## Work required
Nothing in the data should be left out, so repeat it all exactly.

===== Supplied material

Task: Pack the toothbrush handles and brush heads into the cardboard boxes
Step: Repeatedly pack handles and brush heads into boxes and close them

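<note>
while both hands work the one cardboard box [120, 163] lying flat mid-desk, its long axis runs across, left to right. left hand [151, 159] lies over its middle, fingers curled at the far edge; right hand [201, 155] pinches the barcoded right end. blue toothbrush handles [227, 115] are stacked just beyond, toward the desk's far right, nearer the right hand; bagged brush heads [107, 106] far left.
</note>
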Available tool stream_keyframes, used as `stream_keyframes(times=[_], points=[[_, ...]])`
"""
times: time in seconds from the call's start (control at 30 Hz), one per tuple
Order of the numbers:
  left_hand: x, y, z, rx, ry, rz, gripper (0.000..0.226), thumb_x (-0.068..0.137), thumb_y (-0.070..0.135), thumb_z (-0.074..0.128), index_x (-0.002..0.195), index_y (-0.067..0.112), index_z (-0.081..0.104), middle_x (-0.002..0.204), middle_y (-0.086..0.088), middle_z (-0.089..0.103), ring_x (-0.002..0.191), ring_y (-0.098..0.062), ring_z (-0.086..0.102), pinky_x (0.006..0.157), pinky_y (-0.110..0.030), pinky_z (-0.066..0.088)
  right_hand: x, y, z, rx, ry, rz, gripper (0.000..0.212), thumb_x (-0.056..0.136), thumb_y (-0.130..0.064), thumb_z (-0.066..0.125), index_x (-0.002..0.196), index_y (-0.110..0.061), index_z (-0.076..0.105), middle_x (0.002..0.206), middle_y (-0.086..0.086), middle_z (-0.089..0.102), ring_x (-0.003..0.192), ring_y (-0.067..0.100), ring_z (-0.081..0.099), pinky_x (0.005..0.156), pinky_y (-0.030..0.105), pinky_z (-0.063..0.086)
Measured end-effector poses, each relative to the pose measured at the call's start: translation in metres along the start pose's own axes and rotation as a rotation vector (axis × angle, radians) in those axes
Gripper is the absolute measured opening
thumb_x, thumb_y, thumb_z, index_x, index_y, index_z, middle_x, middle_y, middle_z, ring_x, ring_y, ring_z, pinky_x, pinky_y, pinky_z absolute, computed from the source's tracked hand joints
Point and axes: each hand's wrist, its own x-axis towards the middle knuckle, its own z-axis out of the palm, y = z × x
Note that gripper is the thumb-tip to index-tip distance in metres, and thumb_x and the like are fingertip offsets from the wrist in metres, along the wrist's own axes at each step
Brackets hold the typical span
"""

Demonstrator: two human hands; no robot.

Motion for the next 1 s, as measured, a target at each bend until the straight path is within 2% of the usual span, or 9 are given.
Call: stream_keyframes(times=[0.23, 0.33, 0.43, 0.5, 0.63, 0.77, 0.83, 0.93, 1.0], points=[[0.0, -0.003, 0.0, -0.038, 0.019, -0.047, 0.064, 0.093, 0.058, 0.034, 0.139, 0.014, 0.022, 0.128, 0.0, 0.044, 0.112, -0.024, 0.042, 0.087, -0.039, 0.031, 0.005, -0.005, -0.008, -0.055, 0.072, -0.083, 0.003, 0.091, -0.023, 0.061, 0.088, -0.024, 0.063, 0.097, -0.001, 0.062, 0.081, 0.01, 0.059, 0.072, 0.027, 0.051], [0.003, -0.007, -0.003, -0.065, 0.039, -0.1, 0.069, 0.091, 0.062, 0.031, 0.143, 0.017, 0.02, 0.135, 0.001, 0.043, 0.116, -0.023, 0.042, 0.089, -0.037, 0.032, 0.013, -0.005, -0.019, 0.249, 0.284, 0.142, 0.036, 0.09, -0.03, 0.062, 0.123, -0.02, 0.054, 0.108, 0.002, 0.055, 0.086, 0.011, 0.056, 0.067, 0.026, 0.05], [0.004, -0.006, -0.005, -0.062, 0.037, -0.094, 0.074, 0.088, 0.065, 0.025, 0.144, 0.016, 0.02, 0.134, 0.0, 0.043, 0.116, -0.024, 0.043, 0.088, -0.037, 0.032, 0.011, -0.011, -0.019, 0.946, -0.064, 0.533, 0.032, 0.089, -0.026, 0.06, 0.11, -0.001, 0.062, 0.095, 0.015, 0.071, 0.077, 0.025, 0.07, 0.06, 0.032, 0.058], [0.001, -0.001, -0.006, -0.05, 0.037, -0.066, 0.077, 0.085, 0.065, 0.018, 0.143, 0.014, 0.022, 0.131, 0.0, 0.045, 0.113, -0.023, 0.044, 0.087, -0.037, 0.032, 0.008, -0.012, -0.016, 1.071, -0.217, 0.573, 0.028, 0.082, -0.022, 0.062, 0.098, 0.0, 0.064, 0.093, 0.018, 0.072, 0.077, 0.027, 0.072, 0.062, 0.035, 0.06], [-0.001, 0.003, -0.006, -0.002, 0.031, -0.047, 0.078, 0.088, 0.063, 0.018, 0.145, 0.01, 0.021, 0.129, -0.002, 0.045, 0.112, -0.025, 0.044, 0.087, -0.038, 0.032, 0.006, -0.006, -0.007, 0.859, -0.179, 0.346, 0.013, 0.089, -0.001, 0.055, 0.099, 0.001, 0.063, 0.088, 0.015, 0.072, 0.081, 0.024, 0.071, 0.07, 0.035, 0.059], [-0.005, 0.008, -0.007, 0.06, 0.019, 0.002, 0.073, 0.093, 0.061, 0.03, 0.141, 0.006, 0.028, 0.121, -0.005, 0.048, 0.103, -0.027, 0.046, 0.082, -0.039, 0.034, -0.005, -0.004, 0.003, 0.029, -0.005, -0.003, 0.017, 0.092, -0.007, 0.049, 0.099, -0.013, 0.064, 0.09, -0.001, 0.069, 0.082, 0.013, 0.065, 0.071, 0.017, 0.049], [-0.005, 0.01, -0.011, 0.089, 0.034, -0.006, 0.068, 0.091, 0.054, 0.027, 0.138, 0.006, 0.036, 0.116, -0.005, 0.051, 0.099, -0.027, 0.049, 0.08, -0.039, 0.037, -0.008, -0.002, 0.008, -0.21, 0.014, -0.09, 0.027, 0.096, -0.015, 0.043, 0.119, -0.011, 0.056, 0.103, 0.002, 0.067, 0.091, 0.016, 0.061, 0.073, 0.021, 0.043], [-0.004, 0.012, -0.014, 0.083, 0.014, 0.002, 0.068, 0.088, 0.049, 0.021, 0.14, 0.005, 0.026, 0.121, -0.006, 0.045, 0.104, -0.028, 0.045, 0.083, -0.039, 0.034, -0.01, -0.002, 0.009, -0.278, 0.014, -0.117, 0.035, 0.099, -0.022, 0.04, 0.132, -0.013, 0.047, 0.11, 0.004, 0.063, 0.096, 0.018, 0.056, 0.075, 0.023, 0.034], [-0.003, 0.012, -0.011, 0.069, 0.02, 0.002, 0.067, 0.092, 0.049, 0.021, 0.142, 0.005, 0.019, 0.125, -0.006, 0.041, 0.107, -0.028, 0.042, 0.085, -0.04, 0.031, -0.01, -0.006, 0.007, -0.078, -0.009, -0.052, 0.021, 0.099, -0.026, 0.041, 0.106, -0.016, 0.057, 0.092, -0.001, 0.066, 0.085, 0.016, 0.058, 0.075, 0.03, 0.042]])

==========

## Exercise output
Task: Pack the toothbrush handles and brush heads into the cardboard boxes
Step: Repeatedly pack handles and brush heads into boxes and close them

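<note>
while both hands work the one cardboard box [120, 163] lying flat mid-desk, its long axis runs across, left to right. left hand [151, 159] lies over its middle, fingers curled at the far edge; right hand [201, 155] pinches the barcoded right end. blue toothbrush handles [227, 115] are stacked just beyond, toward the desk's far right, nearer the right hand; bagged brush heads [107, 106] far left.
</note>
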Available tool stream_keyframes, used as `stream_keyframes(times=[_], points=[[_, ...]])`
"""
times: time in seconds from the call's start (control at 30 Hz), one per tuple
Order of the numbers:
  left_hand: x, y, z, rx, ry, rz, gripper (0.000..0.226), thumb_x (-0.068..0.137), thumb_y (-0.070..0.135), thumb_z (-0.074..0.128), index_x (-0.002..0.195), index_y (-0.067..0.112), index_z (-0.081..0.104), middle_x (-0.002..0.204), middle_y (-0.086..0.088), middle_z (-0.089..0.103), ring_x (-0.002..0.191), ring_y (-0.098..0.062), ring_z (-0.086..0.102), pinky_x (0.006..0.157), pinky_y (-0.110..0.030), pinky_z (-0.066..0.088)
  right_hand: x, y, z, rx, ry, rz, gripper (0.000..0.212), thumb_x (-0.056..0.136), thumb_y (-0.130..0.064), thumb_z (-0.066..0.125), index_x (-0.002..0.196), index_y (-0.110..0.061), index_z (-0.076..0.105), middle_x (0.002..0.206), middle_y (-0.086..0.086), middle_z (-0.089..0.102), ring_x (-0.003..0.192), ring_y (-0.067..0.100), ring_z (-0.081..0.099), pinky_x (0.005..0.156), pinky_y (-0.030..0.105), pinky_z (-0.063..0.086)
Measured end-effector poses, each relative to the pose measured at the call's start: translation in metres along the start pose's own axes and rotation as a rotation vector (axis × angle, radians) in those axes
Gripper is the absolute measured opening
thumb_x, thumb_y, thumb_z, index_x, index_y, index_z, middle_x, middle_y, middle_z, ring_x, ring_y, ring_z, pinky_x, pinky_y, pinky_z absolute, computed from the source's tracked hand joints
Point and axes: each hand's wrist, its own x-axis towards the middle knuckle, its own z-axis out of the palm, y = z × x
Note that gripper is the thumb-tip to index-tip distance in metres, and thumb_x and the like are fingertip offsets from the wrist in metres, along the wrist's own axes at each step
Brackets hold the typical span
"""

Demonstrator: two human hands; no robot.

Motion for the next 1 s, as measured, a target at each bend until the straight path is within 2% of the usual span, or 9 are given.
Call: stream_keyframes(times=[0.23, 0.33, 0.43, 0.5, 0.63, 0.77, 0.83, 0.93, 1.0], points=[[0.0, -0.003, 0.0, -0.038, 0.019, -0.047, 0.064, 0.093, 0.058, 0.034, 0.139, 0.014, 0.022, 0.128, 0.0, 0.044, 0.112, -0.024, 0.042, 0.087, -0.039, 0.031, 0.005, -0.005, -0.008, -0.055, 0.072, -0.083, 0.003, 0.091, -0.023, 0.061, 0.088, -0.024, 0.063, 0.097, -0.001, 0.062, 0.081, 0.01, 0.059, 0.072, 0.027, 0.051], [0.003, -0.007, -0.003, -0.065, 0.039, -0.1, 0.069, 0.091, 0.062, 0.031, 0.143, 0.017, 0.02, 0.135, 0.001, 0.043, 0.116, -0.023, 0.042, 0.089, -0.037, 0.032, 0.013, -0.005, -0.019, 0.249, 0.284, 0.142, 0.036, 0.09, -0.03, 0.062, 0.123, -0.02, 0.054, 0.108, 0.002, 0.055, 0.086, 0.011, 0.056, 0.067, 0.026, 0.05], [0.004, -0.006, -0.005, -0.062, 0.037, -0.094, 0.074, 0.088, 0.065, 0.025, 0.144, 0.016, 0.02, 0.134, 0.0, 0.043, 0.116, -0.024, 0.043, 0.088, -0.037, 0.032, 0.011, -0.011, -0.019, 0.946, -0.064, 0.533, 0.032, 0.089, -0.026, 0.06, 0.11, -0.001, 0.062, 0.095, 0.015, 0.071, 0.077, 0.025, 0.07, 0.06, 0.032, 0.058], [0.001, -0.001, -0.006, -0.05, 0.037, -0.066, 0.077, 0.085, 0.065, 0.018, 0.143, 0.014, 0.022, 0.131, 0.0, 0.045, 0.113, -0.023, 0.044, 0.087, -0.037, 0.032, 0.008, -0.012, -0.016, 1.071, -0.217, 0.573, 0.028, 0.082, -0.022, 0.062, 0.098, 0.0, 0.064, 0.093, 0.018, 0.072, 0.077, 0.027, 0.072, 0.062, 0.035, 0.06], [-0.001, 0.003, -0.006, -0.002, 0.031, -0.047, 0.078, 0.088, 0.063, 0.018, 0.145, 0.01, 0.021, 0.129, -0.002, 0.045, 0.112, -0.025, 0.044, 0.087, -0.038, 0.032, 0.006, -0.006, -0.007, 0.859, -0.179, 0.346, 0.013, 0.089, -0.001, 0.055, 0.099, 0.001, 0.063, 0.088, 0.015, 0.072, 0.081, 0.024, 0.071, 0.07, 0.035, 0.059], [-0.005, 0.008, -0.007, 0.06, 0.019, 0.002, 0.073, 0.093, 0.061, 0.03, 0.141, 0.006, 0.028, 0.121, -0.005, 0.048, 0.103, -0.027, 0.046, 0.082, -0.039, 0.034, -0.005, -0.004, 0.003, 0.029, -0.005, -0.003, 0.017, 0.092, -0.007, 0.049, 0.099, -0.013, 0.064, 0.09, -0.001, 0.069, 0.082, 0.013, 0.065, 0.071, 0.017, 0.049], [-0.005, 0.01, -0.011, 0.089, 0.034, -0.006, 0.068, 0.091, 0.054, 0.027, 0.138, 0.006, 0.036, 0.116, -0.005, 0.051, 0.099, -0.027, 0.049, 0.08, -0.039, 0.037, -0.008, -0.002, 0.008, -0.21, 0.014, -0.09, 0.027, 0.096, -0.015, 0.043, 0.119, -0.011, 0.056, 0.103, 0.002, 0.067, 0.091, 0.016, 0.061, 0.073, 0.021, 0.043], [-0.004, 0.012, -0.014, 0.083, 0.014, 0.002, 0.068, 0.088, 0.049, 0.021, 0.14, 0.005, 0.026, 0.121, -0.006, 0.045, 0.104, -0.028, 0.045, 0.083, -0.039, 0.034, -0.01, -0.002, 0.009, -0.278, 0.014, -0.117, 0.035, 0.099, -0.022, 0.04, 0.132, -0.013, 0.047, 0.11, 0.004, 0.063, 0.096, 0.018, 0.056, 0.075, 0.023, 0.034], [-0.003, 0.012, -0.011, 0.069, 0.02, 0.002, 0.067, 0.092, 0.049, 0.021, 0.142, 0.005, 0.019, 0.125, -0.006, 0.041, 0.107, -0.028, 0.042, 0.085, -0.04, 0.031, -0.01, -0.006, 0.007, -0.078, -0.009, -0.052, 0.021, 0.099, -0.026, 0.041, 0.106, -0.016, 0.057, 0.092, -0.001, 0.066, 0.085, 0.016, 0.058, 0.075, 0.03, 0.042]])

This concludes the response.